While the Biden administration is concerned about approving the construction of new liquefied natural gas export terminals, the world is glad the United States is a stable supplier of that fuel.
That is the opinion of Benjamin Lakatos, founder, chairman and CEO of MET Group, a big, integrated European energy trader, electricity generator and green power developer.
Speaking by telephone from his headquarters in the canton of Zug, Switzerland, Lakatos said, “Thirty to 50 percent of the gas supply in the European Union is LNG, especially since the Ukrainian war started in February 2022.”
Lakatos told me, “As a European, I have a pragmatic approach: It is in our continent’s interest to see more LNG coming to Europe at an affordable price.”
In the past two years, “in the middle of the heavy turbulence, the U.S. had a stabilizing effect on the global gas prices,” he said.

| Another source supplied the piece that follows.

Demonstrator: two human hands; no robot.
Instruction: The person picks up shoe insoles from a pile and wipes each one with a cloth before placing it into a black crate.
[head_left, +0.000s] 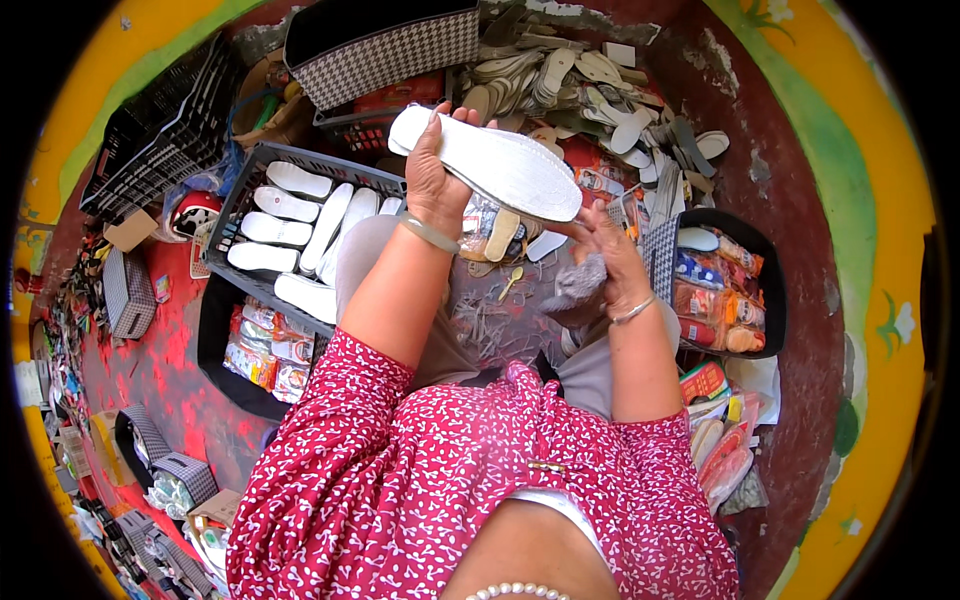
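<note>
One white insole (500, 165) is grasped near its left end by the left hand (440, 185), held up and slanted down toward the right hand (614, 250). At its lower tip the right hand's fingers are placed close, partly outstretched; whether the insole is touched by them cannot be told. A grey fuzzy wad (577, 285) is seen by the right palm, though how firmly it is gripped cannot be made out.

As the insole seems to be supported mainly at one end, it could be twisted out of the left hand if its far tip were pushed hard. Its pale face could be smudged by the wad, should any dirt be carried there. If either were dropped, it could be soiled or tangled among the loose scraps (478, 320) strewn below. By a stray swing of the left elbow, the white insoles (275, 229) laid out in the dark crate (335, 163) could be knocked askew, and among the jumbled pile of insoles (600, 68) beyond, a fallen one could easily be lost
</note>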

That doesn’t mean gas won’t begin to be phased out, but Lakatos projected it will be an essential fuel in Europe for 20 to 25 years, especially for home heating, peak electricity demand, and as a transitional fuel in order to balance weather-dependent (intermittent) renewable power generation. He did note that gas consumption declined by 8 percent in 2023 compared to 2022, and 20 percent compared to 2021 in Europe.
MET Group has a 20-year heads of agreement with Commonwealth LNG, which is building a terminal in Louisiana and is due to start exporting in three years. In the past MET Group has bought U.S. LNG, but this would be the first long-term contract.

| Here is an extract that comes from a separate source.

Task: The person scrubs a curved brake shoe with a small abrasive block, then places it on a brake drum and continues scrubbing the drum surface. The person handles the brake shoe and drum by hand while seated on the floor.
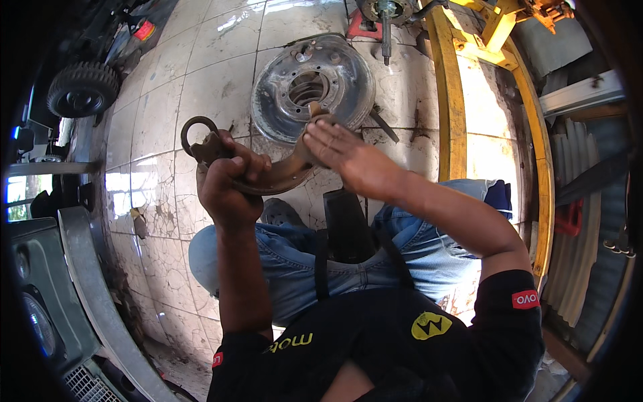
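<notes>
A curved, rust-brown brake shoe [287, 177] is held up in front of my knees. My left hand [231, 175] is closed around its left end, thumb on top. A dark metal ring [187, 135] sticks up beside that hand; whether it belongs to the shoe I cannot tell. My right hand [358, 161] lies over the shoe's other end, fingers close together and pressed against it. Its fingers partly cover a rounded brown edge. Just beyond, on the floor, rests a round, worn metal backing plate [268, 84] with a large central hole, a coil shape showing inside.
A hub with a shaft [386, 33] stands at the far right of the plate, near a red stand [362, 25]. A yellow steel frame [450, 100] runs along the right. At left are a tyre [82, 90] and a vehicle's metal bumper [100, 295]. Cracked tiles [164, 258] cover the floor.
</notes>
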`<move>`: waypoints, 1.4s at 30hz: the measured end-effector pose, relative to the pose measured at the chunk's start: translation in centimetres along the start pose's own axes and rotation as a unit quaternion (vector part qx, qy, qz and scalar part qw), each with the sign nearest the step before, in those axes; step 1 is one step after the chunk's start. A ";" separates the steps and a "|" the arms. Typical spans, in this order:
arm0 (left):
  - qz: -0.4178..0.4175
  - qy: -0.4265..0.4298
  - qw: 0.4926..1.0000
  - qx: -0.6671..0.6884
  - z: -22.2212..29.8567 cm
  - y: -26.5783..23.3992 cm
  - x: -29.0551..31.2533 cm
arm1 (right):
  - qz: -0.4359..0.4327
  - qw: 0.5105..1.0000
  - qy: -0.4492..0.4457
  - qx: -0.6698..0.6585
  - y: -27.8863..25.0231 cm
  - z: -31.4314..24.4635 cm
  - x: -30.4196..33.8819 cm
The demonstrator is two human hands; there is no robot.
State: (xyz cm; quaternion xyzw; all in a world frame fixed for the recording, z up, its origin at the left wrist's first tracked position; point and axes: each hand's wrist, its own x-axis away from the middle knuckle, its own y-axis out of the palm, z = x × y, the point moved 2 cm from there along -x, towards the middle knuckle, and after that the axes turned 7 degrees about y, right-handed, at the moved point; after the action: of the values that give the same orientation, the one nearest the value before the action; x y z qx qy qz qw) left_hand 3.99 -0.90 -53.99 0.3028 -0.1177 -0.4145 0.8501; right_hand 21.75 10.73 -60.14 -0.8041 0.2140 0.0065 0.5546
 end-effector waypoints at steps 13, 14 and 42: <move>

MET Group is one of the fastest-growing and most dynamic energy companies in Europe with offices in 14 countries and Singapore, activity in 30 global gas markets. Lakatos created the idea of MET Group in Hungary in 2007, and it still owns gas-fired electricity generation there.

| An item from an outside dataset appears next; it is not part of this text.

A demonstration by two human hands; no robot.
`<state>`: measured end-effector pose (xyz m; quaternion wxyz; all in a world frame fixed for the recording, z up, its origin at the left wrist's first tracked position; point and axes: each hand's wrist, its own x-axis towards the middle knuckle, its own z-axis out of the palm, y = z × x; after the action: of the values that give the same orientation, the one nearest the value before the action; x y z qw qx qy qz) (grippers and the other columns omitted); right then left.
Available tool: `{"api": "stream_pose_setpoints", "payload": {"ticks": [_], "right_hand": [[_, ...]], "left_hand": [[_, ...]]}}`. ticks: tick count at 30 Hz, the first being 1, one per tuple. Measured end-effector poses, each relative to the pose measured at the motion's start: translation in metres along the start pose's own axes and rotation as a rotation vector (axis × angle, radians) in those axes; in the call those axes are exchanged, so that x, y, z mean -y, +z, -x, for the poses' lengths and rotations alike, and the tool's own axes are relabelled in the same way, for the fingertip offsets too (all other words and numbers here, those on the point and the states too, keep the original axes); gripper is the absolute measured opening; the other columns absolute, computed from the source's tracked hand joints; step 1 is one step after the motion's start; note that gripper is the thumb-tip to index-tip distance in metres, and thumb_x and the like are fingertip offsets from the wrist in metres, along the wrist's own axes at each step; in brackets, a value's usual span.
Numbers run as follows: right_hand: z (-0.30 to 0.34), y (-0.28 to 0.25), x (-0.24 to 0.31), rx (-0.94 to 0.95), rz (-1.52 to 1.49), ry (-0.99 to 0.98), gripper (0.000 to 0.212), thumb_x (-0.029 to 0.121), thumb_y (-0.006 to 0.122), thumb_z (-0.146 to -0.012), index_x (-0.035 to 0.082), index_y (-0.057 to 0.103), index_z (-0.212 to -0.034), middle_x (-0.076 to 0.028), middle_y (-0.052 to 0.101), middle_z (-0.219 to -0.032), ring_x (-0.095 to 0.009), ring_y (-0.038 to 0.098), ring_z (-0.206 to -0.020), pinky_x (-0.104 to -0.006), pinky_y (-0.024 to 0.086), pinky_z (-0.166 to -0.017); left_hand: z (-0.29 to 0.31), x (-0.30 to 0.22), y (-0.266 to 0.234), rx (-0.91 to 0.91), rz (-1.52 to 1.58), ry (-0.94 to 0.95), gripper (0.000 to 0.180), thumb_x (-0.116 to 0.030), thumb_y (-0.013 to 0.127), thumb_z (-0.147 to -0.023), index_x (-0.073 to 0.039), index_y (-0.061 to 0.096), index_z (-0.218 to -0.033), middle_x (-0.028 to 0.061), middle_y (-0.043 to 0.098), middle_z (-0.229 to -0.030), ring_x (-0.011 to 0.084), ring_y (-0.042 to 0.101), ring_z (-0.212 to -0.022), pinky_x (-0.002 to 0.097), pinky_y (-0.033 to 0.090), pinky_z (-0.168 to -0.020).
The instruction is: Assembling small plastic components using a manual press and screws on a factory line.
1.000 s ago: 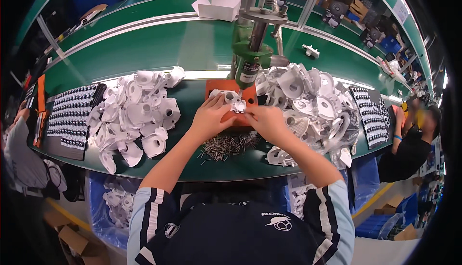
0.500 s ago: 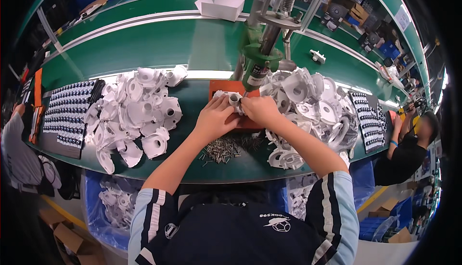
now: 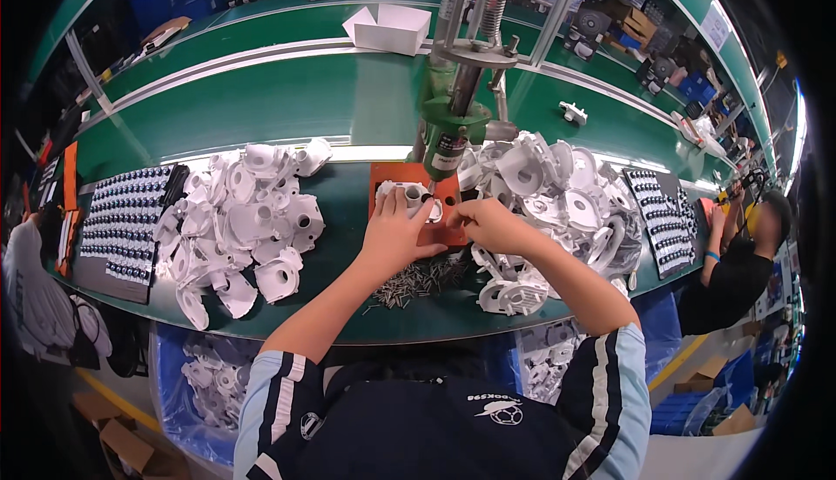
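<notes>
while the left hand (image 3: 396, 226) holds the white part (image 3: 413, 192) on the orange block (image 3: 392, 170) below the green press (image 3: 448, 136), the right hand (image 3: 489, 222) is curled narrow, contents unclear; uneven left-hand pressure could tilt the part.

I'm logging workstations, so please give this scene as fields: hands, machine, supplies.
Left hand: on a white, moulded, plastic-looking part
Right hand: curled, right of that part; contents unclear
Machine: green-and-silver metal press over a rectangular orange block
Supplies: left heap and right heap of irregular white parts; thin silver metal pins
</notes>
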<state>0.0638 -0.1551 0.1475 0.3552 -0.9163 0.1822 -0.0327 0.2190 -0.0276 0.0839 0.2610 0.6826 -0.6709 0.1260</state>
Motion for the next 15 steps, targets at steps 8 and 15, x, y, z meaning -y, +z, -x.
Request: {"api": "stream_pose_setpoints", "payload": {"ticks": [8, 15], "right_hand": [[-0.010, -0.005, -0.014, -0.124, -0.170, -0.035, 0.021, 0.004, 0.056, -0.076, 0.002, 0.067, -0.094, -0.015, 0.066, -0.080, -0.020, 0.064, -0.072, -0.0316, 0.049, -0.071], [-0.032, -0.001, -0.018, -0.248, -0.153, 0.029, 0.019, 0.007, 0.063, -0.076, -0.002, 0.068, -0.091, -0.013, 0.068, -0.084, -0.019, 0.065, -0.075, -0.0291, 0.050, -0.073]], "left_hand": [[0.003, 0.003, 0.004, -0.005, -0.017, 0.019, 0.074, -0.055, 0.071, -0.062, -0.016, 0.052, -0.122, 0.0284, 0.049, -0.113, 0.0432, 0.047, -0.111, 0.0494, 0.038, -0.095], [0.004, 0.004, 0.004, -0.025, -0.024, 0.007, 0.074, -0.055, 0.071, -0.062, -0.016, 0.052, -0.122, 0.0285, 0.048, -0.116, 0.0424, 0.046, -0.112, 0.0496, 0.037, -0.097]]}}
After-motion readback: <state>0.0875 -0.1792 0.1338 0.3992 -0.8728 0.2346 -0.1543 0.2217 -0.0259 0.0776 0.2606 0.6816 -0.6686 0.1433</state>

When the company grew, and became more of an energy conglomerate, it moved to Switzerland in 2012.
Although deeply engaged in gas trading, which accounts for the majority of its annual revenue of over $44 billion (in 2022), the company has a green power subsidiary; it operates six solar plants in Hungary, one solar plant in Spain, and two wind farms in Bulgaria. Other diverse projects are under development in Italy, Germany, Romania, Poland and Switzerland. In Germany, it also operates gas storage facilities.
But it is as a gas a trader that MET Group is mostly known. The company has a staff of around 1,000 and although it buys LNG from the United States, it doesn’t have an onshore operation here — yet.
MET Group makes a point of seeking talent for its staff. With offices across Europe and abroad, diversity of backgrounds is the standard. Lakatos says proudly that more than 50 nationalities are represented in the company. He was born in Hungary and educated in Budapest and at the State University of New York.
Lakatos is an exuberant man who talks about energy with palpable enthusiasm. He is ecumenical in his enthusiasm for energy: All fuels have virtue.
While many in the energy industry have engineering backgrounds, his is in finance. This has enabled him to see and seize opportunities during a time of change and excitement in Europe’s energy markets in the 2000s. Today, MET Group is one of the largest privately held energy companies in Europe.
Lakatos told me, “I have three children: a daughter, a son and MET.” He is the majority stockholder with most of the rest of the equity held by some 90 managers in the company and 10 percent by Keppel, a publicly traded Singapore company.
Most of Lakatos’ thinking about the future is surprisingly in line with the general energy philosophy prevailing in the United States.
For example, he believes that gas is a transition fuel to a future green economy; in many countries, nuclear is an essential source of power in Europe’s future; the construction of LNG terminals in the European Union is complete and there is no need for further FIDs; and the cost of green hydrogen must come down substantially, if it is to have a significant future role.
The United States is now the world’s largest LNG exporter — a position it achieved in a few short years. Before the fracking boom turned around gas production, it was assumed that the country would become an importer and terminals, like Cove Point in Maryland’s Chesapeake Bay, were built to facilitate the import of gas. Originally a landing point for Algerian LNG, Cove Point was converted and enlarged to be an export terminal, and operates as such now.
When I asked Lakatos whether Europe would have its own fracking boom and upend the European market as it did the American, he said emphatically, “No.” The resource and support by the population isn’t there. The head of MET Group should know — he has grown a significant company on knowing about gas.